Black jasper with white jasper reliefs
Black jasper with white jasper reliefs

When I first engaged in this work and had only Montfaucon['s prints] to copy, I proceeded with spirit and sufficient assurance that I should be able to equal or excel, if permitted, that copy of the vase; but now that I can indulge myself with full and repeated examinations of the original work itself, my crest is much fallen.

Josiah Wedgwood to Sir William Hamilton, June 1786

This vessel is an eighteenth-century copy of the Portland Vase, the most sophisticated example of ancient Roman cameo glass ever to have been discovered. The original vase probably dates from the first century BCE, and is now held in the British Museum. The great collector of antiquities, Sir William Hamilton, had bought it to England from Italy in 1783, and the following year sold it to Margaret, dowager duchess of Portland, from whom it takes its name. Its decorative scheme – the appealing combination of white glass on dark blue – immediately caught the imagination of the great Staffordshire potter, Josiah Wedgwood.
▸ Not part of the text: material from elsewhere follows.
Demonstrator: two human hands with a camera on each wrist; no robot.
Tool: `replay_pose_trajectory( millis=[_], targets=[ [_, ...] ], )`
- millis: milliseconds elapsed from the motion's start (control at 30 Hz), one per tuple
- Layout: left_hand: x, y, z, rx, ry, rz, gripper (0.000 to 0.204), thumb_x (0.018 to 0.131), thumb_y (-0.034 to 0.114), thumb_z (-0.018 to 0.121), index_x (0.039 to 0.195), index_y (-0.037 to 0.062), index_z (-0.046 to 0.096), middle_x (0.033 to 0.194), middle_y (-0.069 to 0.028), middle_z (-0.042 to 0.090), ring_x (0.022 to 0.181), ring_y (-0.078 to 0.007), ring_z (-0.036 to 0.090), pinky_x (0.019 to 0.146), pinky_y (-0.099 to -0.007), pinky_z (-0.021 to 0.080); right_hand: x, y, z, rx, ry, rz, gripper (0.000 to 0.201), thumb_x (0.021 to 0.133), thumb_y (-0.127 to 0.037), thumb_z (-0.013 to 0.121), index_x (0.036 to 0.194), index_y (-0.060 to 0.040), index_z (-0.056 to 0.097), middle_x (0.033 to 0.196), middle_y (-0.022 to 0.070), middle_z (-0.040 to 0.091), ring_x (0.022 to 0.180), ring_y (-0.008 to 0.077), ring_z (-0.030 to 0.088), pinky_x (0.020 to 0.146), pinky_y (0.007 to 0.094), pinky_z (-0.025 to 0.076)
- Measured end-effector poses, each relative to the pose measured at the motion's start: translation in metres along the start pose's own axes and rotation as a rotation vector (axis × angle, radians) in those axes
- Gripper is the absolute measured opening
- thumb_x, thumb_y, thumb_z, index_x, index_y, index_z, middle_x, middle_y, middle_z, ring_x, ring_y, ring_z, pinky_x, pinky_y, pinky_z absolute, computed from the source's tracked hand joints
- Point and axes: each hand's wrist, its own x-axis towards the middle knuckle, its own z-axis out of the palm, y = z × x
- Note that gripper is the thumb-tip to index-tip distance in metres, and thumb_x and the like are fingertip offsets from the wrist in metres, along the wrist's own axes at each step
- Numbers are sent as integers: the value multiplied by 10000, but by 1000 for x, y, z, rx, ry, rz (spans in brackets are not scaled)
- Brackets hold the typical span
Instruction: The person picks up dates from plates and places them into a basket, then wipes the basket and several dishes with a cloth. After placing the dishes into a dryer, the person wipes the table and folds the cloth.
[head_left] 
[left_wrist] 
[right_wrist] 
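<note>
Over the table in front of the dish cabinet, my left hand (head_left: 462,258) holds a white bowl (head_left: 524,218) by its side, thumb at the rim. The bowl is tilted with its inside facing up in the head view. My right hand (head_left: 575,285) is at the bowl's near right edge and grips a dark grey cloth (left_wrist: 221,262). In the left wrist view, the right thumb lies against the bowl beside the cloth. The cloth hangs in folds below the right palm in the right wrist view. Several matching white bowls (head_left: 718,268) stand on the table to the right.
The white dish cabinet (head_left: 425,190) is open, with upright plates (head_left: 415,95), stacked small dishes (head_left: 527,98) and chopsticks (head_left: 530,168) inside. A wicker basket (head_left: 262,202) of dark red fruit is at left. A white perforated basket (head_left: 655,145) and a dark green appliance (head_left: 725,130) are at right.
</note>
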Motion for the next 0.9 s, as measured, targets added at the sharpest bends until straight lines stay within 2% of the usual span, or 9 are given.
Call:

Wedgwood and his assistants laboured for three years to replicate in clay the Roman glass masterpiece. In 1788 when a doctor advised him to take a holiday, Wedgwood promised that he would – 'as soon as the Portland vase is completed'. Eventually, in 1789, he had produced a copy of sufficient quality to display.

The first person outside the Wedgwood Factory to see the finished article was the potter's friend, the physician and botanist Erasmus Darwin, grandfather of Charles Darwin. The vase now in the Fitzwilliam is probably the very copy that Wedgwood sent to Darwin in September 1789, with strict instructions not to show it to anyone outside his family. Shortly after its arrival, however, Darwin wrote to Wedgwood:

I have disobeyed you and shown your vase to two or three; but they were philosophers, not cogniscenti. How can I possess a jewel, and not communicate the pleasure to a few Derby philosophers?

The fame of the work spread. Sir Joshua Reynolds, the President of the Royal Academy of Arts, publicly declared that it was a faithful copy of the original. Admired by royalty, copies were toured around Europe.

Technically, it is a brilliant piece of work. It is made from jasper, a type of stoneware developed by Wedgwood in the 1770s that was hard enough to be carvable and could be worked on a lathe. The body is coloured dark blue-black, while the cameo decoration consists of applied white jasper reliefs, painted with a thin black slip in places to suggest the translucency of the original glass.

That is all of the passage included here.